◆ Exercise prompt ◆
Below are records. Return each one exactly as written.

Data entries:
========================================
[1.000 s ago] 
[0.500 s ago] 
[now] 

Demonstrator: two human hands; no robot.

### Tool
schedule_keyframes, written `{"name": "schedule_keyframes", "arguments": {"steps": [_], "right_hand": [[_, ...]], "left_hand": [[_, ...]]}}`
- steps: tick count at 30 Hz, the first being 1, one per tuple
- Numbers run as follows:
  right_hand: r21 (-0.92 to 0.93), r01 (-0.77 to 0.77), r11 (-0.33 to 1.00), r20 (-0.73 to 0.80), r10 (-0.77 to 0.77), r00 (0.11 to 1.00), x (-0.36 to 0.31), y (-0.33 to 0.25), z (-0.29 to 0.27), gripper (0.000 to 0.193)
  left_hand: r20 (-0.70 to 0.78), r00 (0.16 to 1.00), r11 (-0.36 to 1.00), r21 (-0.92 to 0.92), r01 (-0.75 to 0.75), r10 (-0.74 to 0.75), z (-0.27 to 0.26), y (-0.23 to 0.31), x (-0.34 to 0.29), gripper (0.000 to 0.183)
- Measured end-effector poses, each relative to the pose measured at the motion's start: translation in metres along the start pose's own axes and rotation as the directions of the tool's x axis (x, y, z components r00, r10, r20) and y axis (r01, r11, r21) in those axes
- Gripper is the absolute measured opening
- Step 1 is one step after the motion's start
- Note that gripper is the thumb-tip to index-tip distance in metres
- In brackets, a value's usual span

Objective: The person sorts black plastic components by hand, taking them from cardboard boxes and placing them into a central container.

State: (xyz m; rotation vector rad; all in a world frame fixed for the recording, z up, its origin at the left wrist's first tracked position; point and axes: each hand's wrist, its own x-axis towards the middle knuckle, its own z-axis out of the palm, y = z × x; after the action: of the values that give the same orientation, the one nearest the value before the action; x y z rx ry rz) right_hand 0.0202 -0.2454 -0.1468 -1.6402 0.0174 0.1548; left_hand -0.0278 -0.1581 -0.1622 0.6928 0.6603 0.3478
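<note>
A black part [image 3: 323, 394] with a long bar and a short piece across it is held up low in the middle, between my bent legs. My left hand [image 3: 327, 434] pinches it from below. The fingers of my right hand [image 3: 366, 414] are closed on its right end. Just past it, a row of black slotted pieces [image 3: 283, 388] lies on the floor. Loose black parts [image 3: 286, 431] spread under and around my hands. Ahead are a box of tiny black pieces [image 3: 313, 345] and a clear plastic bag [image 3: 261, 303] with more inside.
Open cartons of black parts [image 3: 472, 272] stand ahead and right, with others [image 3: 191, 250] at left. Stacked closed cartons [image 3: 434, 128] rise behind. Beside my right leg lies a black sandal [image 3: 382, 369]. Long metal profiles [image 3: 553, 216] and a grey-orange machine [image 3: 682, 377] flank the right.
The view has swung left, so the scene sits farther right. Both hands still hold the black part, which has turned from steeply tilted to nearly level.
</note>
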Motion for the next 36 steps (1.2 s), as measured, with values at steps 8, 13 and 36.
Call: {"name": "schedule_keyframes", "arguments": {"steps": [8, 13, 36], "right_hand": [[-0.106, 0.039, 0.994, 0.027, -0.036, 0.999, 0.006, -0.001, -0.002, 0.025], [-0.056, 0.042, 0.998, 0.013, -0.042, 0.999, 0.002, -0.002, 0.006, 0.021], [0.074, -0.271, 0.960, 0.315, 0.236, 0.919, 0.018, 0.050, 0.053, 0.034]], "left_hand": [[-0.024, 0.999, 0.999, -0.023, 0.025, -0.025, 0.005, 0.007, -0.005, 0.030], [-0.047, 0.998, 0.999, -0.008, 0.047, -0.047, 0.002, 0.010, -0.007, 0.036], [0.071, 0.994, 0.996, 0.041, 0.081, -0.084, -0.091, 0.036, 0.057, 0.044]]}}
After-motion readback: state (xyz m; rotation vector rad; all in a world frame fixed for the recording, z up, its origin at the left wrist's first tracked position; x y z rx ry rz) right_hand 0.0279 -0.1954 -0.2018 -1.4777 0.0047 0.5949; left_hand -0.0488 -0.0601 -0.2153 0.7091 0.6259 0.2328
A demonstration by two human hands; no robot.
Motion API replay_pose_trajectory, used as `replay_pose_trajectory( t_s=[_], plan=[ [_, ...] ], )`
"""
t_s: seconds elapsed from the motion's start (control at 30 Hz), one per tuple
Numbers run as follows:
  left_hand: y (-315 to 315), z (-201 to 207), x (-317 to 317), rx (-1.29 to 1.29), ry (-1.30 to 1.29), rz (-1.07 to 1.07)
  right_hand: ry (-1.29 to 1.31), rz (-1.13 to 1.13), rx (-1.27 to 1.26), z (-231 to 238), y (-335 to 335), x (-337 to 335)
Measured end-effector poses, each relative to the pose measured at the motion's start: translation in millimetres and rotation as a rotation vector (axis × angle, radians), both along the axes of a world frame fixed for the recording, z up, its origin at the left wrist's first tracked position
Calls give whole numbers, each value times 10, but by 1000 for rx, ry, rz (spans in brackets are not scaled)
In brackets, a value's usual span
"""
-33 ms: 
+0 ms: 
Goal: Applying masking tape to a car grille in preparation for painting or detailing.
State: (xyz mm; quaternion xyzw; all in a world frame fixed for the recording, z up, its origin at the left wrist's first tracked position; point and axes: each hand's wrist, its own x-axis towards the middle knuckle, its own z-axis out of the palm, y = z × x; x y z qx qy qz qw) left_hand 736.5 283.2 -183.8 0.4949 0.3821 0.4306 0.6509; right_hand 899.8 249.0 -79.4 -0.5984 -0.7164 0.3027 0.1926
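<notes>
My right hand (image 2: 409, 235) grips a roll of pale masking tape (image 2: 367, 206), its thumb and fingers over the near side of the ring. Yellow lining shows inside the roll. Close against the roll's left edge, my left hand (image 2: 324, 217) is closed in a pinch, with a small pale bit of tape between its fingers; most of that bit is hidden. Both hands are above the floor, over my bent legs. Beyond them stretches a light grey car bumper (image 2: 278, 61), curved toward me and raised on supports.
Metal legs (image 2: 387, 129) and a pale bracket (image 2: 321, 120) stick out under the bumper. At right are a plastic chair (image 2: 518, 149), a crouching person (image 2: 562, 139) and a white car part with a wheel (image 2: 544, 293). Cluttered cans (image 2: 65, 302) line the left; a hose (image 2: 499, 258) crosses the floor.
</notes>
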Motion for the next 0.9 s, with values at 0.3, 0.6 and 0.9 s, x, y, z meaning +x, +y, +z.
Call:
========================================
◆ Exercise result ◆
[1.000 s ago] 
[0.500 s ago] 
[now] 

Demonstrator: two human hands; no robot.

### Tool
schedule_keyframes, written `{"name": "schedule_keyframes", "arguments": {"steps": [_], "right_hand": [[_, ...]], "left_hand": [[_, ...]]}}`
- steps: tick count at 30 Hz, the first being 1, one per tuple
- Numbers run as follows:
  right_hand: r21 (-0.92 to 0.93), r01 (-0.77 to 0.77), r11 (-0.33 to 1.00), r20 (-0.73 to 0.80), r10 (-0.77 to 0.77), r00 (0.11 to 1.00), x (-0.36 to 0.31), y (-0.33 to 0.25), z (-0.29 to 0.27), gripper (0.000 to 0.193)
  left_hand: r20 (-0.70 to 0.78), r00 (0.16 to 1.00), r11 (-0.36 to 1.00), r21 (-0.92 to 0.92), r01 (-0.75 to 0.75), r10 (-0.74 to 0.75), z (-0.27 to 0.26), y (-0.23 to 0.31), x (-0.34 to 0.29), gripper (0.000 to 0.183)
- Measured end-effector poses, each relative to the pose measured at the motion's start: translation in metres along the start pose's own axes and rotation as the directions of the tool's x axis (x, y, z components r00, r10, r20) and y axis (r01, r11, r21) in those axes
- Gripper is the absolute measured opening
- Step 1 is one step after the motion's start
- Note that gripper is the thumb-tip to index-tip distance in metres
- In brackets, a value's usual span

Objective: The person sorts black plastic components by hand, taking them from cardboard boxes and placing them into a central container.

State: (xyz m; rotation vector rad; all in a world frame fixed for the recording, z up, its origin at the left wrist's first tracked position; point and axes: each hand's wrist, its own x-axis towards the middle knuckle, its own z-axis out of the palm, y = z × x; after the action: of the values that give the same orientation, the one nearest the value before the action; x y z rx ry rz) right_hand 0.0202 -0.2454 -0.1468 -1.6402 0.0174 0.1548; left_hand -0.0278 -0.1581 -0.1622 0.6928 0.6603 0.3478
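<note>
A black part [image 3: 323, 394] with a long bar and a short piece across it is held up low in the middle, between my bent legs. My left hand [image 3: 327, 434] pinches it from below. The fingers of my right hand [image 3: 366, 414] are closed on its right end. Just past it, a row of black slotted pieces [image 3: 283, 388] lies on the floor. Loose black parts [image 3: 286, 431] spread under and around my hands. Ahead are a box of tiny black pieces [image 3: 313, 345] and a clear plastic bag [image 3: 261, 303] with more inside.
Open cartons of black parts [image 3: 472, 272] stand ahead and right, with others [image 3: 191, 250] at left. Stacked closed cartons [image 3: 434, 128] rise behind. Beside my right leg lies a black sandal [image 3: 382, 369]. Long metal profiles [image 3: 553, 216] and a grey-orange machine [image 3: 682, 377] flank the right.
The view has swung left, so the scene sits farther right. Both hands still hold the black part, which has turned from steeply tilted to nearly level.
</note>
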Motion for the next 36 steps (1.2 s), as measured, with values at steps 8, 13 and 36.
Call: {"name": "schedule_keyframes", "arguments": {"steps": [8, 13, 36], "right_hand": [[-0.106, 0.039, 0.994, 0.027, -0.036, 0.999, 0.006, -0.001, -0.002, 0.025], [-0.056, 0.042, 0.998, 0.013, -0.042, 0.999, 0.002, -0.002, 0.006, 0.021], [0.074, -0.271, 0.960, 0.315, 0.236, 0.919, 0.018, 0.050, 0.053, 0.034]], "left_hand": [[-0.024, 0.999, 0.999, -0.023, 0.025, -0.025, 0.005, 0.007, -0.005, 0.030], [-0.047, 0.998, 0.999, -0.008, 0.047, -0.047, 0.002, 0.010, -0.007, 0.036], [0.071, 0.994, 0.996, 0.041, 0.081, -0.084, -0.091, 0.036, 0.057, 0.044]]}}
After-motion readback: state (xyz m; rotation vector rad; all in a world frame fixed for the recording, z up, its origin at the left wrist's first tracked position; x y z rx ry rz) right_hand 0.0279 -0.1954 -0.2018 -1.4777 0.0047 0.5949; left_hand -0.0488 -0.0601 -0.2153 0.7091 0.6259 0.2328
A demonstration by two human hands; no robot.
Motion API replay_pose_trajectory, used as `replay_pose_trajectory( t_s=[_], plan=[ [_, ...] ], )`
"""
t_s: seconds elapsed from the motion's start (control at 30 Hz), one per tuple
Numbers run as follows:
  left_hand: y (-315 to 315), z (-201 to 207), x (-317 to 317), rx (-1.29 to 1.29), ry (-1.30 to 1.29), rz (-1.07 to 1.07)
  right_hand: ry (-1.29 to 1.31), rz (-1.13 to 1.13), rx (-1.27 to 1.26), z (-231 to 238), y (-335 to 335), x (-337 to 335)
Measured end-effector poses, each relative to the pose measured at the motion's start: translation in millimetres and rotation as a rotation vector (axis × angle, radians), both along the axes of a world frame fixed for the recording, z up, its origin at the left wrist's first tracked position
Calls give whole numbers, each value times 10, but by 1000 for rx, ry, rz (spans in brackets are not scaled)
In brackets, a value's usual span
"""
-33 ms: 
+0 ms: 
Goal: Applying masking tape to a car grille in preparation for painting or detailing.
State: (xyz mm; quaternion xyzw; all in a world frame fixed for the recording, z up, its origin at the left wrist's first tracked position; point and axes: each hand's wrist, its own x-axis towards the middle knuckle, its own z-axis out of the palm, y = z × x; x y z qx qy qz qw) left_hand 736.5 283.2 -183.8 0.4949 0.3821 0.4306 0.6509; right_hand 899.8 249.0 -79.4 -0.5984 -0.7164 0.3027 0.1926
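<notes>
My right hand (image 2: 409, 235) grips a roll of pale masking tape (image 2: 367, 206), its thumb and fingers over the near side of the ring. Yellow lining shows inside the roll. Close against the roll's left edge, my left hand (image 2: 324, 217) is closed in a pinch, with a small pale bit of tape between its fingers; most of that bit is hidden. Both hands are above the floor, over my bent legs. Beyond them stretches a light grey car bumper (image 2: 278, 61), curved toward me and raised on supports.
Metal legs (image 2: 387, 129) and a pale bracket (image 2: 321, 120) stick out under the bumper. At right are a plastic chair (image 2: 518, 149), a crouching person (image 2: 562, 139) and a white car part with a wheel (image 2: 544, 293). Cluttered cans (image 2: 65, 302) line the left; a hose (image 2: 499, 258) crosses the floor.
</notes>
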Motion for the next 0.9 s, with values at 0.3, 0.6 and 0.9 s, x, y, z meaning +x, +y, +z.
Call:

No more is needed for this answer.